### [REQUIREMENT]
Begin at the top of the entries below and write out every line through the one containing "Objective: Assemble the", excluding pictures.

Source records
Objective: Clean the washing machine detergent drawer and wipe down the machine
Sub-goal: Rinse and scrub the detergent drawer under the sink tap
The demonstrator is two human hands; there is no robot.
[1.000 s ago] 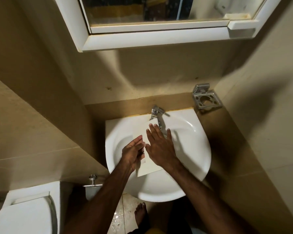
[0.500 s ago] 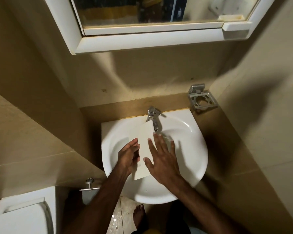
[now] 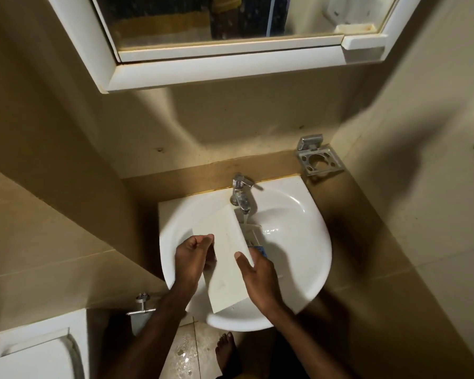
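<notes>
The detergent drawer point(image 3: 227, 258), white and long, is held over the bowl of the white sink point(image 3: 298, 242), tilted on edge with its smooth underside facing the camera; its far end sits just below the chrome tap point(image 3: 241, 195), its near end reaches the front rim of the basin; the compartment side faces right, and a blue insert point(image 3: 260, 250) shows there beside the thumb. Water runs from the tap spout onto the compartment side of the drawer. The left hand point(image 3: 193, 258) is curled round the drawer's left edge, fingers bent and gripping it; the right hand point(image 3: 257, 274) grips the right edge, thumb on the underside face and fingers wrapped behind out of view.

The sink is fixed in a corner of beige tiled walls; a metal tumbler holder point(image 3: 319, 160) is mounted on the wall just right of the tap. A white-framed mirror cabinet point(image 3: 230, 67) hangs above. A white toilet point(image 3: 30, 354) stands at lower left, with a chrome wall fitting point(image 3: 143, 303) between it and the sink. A bare foot point(image 3: 227, 351) stands on the wet floor tiles below the basin.
</notes>
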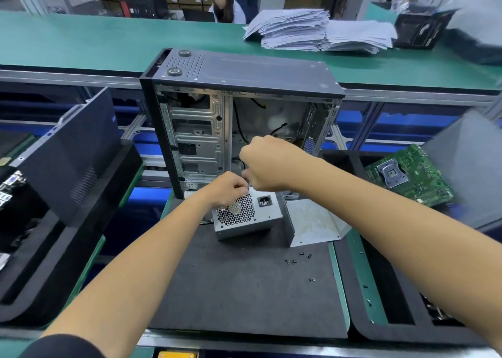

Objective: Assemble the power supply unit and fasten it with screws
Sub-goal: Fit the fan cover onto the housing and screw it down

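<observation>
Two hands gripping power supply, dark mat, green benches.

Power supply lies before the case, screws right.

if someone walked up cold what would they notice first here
First, the open computer case standing upright at the middle of the dark mat, its bare metal interior facing the camera. Right in front of it both hands, left hand and right hand, meet over the grey power supply unit lying on the mat. Loose black screws lie scattered to the right, and a green motherboard sits further right.
</observation>
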Demonstrator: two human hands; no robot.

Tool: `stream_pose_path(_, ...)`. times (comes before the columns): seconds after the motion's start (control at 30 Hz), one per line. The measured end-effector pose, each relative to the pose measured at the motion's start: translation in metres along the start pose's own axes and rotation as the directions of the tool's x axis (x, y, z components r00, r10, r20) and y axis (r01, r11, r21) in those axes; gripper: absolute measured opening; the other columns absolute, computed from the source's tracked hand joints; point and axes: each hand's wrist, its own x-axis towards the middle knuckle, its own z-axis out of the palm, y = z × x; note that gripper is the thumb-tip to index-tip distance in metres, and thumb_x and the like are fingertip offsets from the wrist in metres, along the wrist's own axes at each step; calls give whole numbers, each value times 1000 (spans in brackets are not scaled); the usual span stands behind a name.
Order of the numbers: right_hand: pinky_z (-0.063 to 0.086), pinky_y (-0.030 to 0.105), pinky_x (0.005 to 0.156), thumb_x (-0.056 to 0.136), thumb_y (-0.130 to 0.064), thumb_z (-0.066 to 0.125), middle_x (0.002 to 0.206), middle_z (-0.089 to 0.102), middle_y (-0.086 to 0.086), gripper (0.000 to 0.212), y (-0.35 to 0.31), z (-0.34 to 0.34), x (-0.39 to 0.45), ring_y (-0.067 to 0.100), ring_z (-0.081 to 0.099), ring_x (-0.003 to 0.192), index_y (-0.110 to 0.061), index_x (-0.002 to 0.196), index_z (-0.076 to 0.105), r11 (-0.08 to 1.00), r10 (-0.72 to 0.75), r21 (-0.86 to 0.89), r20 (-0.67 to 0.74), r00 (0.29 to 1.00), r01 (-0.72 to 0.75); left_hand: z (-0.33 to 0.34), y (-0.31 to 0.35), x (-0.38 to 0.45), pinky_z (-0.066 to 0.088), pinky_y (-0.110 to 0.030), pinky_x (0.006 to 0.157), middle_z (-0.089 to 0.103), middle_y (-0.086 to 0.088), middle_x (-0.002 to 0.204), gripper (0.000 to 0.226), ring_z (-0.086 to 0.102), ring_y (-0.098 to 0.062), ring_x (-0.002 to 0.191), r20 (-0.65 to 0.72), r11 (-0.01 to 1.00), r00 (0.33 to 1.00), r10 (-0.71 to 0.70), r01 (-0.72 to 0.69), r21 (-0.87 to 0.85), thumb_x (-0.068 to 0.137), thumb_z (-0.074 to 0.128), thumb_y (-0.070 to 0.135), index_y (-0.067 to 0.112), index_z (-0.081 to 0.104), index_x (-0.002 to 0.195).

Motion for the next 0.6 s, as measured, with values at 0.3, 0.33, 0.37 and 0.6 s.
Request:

### [TASK RESULT]
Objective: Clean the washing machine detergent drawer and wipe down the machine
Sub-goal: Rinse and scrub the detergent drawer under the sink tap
The demonstrator is two human hands; there is no robot.
[1.000 s ago] 
[0.500 s ago] 
[now] 
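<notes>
The detergent drawer point(image 3: 227, 258), white and long, is held over the bowl of the white sink point(image 3: 298, 242), tilted on edge with its smooth underside facing the camera; its far end sits just below the chrome tap point(image 3: 241, 195), its near end reaches the front rim of the basin; the compartment side faces right, and a blue insert point(image 3: 260, 250) shows there beside the thumb. Water runs from the tap spout onto the compartment side of the drawer. The left hand point(image 3: 193, 258) is curled round the drawer's left edge, fingers bent and gripping it; the right hand point(image 3: 257, 274) grips the right edge, thumb on the underside face and fingers wrapped behind out of view.

The sink is fixed in a corner of beige tiled walls; a metal tumbler holder point(image 3: 319, 160) is mounted on the wall just right of the tap. A white-framed mirror cabinet point(image 3: 230, 67) hangs above. A white toilet point(image 3: 30, 354) stands at lower left, with a chrome wall fitting point(image 3: 143, 303) between it and the sink. A bare foot point(image 3: 227, 351) stands on the wet floor tiles below the basin.
</notes>
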
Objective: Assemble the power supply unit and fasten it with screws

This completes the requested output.